Mark Walker, CEO of Strafford-based trucking company TransLand, certainly hopes so. He said his industry’s worker shortage is somewhere between 60,000 and 100,000.

“We’re short about 10%-12% on drivers over the past year,” Walker said of his workforce at TransLand, and that equates to around 20 employees.

He said driver referral and sign-on bonuses are in place at his company. The referral bonus is roughly $3,700 paid out over one year while new drivers can receive $1,000-$3,000 after completing orientation.

“In our industry, we’re seeing baby boomers retiring more,” he said. “The pipeline of young people isn’t there, so workforce development becomes a whole lot more critical.”

George said she expects the inflation level, which has spiked in recent months, to begin to moderate at some point.
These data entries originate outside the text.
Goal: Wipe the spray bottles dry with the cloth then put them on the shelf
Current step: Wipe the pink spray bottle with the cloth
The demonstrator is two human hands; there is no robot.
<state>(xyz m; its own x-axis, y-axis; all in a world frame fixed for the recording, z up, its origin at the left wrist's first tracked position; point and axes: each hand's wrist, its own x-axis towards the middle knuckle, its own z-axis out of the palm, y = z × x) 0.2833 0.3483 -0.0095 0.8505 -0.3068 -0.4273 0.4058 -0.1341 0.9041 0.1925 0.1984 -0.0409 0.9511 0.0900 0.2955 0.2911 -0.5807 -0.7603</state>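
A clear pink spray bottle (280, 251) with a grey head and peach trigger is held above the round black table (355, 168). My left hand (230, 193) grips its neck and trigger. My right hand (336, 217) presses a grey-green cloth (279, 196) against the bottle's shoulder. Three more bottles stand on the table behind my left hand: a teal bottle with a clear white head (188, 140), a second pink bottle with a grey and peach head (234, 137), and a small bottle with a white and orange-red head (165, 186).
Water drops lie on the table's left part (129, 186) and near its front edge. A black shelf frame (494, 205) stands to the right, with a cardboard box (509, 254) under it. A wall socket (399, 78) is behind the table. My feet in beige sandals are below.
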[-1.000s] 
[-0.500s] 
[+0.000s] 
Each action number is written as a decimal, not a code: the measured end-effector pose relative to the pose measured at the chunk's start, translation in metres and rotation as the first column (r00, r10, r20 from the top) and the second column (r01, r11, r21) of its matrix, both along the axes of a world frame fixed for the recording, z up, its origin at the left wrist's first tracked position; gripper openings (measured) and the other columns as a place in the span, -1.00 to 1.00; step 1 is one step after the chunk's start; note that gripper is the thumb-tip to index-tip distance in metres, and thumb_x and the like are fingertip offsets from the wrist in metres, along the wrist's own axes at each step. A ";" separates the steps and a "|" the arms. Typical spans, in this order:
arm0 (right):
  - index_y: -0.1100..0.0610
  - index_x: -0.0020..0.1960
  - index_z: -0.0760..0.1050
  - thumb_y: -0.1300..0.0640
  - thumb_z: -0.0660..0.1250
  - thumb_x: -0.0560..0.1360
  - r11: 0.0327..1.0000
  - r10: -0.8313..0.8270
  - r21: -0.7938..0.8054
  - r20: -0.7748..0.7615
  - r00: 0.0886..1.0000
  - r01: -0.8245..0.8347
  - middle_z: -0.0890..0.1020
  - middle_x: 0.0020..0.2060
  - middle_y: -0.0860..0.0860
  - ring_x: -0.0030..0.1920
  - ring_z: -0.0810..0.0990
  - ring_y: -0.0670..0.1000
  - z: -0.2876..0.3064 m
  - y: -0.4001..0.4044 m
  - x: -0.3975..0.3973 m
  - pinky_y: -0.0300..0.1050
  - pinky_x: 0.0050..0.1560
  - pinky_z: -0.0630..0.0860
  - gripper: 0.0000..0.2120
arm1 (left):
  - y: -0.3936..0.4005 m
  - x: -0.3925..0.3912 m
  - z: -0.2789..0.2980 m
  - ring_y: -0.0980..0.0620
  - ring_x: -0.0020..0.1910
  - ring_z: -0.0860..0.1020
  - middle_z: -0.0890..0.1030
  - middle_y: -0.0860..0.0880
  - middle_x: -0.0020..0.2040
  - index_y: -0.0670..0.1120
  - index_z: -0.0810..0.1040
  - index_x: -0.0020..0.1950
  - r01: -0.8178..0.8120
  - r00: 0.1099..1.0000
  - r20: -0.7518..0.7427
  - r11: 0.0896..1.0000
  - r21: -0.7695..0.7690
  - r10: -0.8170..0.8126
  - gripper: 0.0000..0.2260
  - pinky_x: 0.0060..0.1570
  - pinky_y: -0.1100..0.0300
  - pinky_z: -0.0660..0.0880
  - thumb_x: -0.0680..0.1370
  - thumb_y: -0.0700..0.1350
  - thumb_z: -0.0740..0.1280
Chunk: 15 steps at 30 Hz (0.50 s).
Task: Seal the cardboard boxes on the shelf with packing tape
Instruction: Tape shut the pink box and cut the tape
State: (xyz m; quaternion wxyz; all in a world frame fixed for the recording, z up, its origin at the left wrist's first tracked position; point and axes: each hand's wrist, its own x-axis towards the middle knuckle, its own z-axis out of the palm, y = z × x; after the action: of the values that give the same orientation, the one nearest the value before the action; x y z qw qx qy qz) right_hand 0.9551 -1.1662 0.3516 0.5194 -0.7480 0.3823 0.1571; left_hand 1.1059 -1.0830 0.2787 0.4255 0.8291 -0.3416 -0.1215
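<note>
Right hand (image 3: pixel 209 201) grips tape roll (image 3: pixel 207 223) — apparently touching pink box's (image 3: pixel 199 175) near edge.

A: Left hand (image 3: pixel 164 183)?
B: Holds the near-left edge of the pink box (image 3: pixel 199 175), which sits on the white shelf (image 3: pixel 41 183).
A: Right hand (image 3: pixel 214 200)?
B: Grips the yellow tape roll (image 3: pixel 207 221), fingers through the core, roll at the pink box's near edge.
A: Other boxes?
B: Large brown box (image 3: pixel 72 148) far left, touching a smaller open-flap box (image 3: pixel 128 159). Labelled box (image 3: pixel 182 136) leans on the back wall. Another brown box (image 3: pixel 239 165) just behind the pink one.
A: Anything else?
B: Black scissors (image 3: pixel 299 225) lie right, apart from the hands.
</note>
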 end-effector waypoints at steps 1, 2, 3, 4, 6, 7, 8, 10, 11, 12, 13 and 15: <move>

Over the past year ending in July, the consumer price index increased 5.4%, which is the largest jump since August 2008, according to BLS data.

“What we see today is an economy that shows clear signs of demand running ahead of supply and pushing up inflation,” she said, noting consumer spending is exceptionally strong right now, boosted by government relief money and low interest rates.

Retaining the near-zero interest rate, which is set by the Federal Reserve, is in the foreseeable future, George said, noting it will take time to make judgments on whether inflation will fall back or persist.

“Without question, the combination of fiscal and monetary policies put forth at the onset of the pandemic certainly bridged our economy to be able to transition from a deep contraction to one of robust rebound,” she said. “That has been a very positive characterization of our economy.”

The Economic Outlook event was organized by the Springfield Business Development Corp., the economic development arm of the chamber. Next up in the chamber’s annual series is the Manufacturing Outlook, scheduled Dec. 8 at White River Conference Center.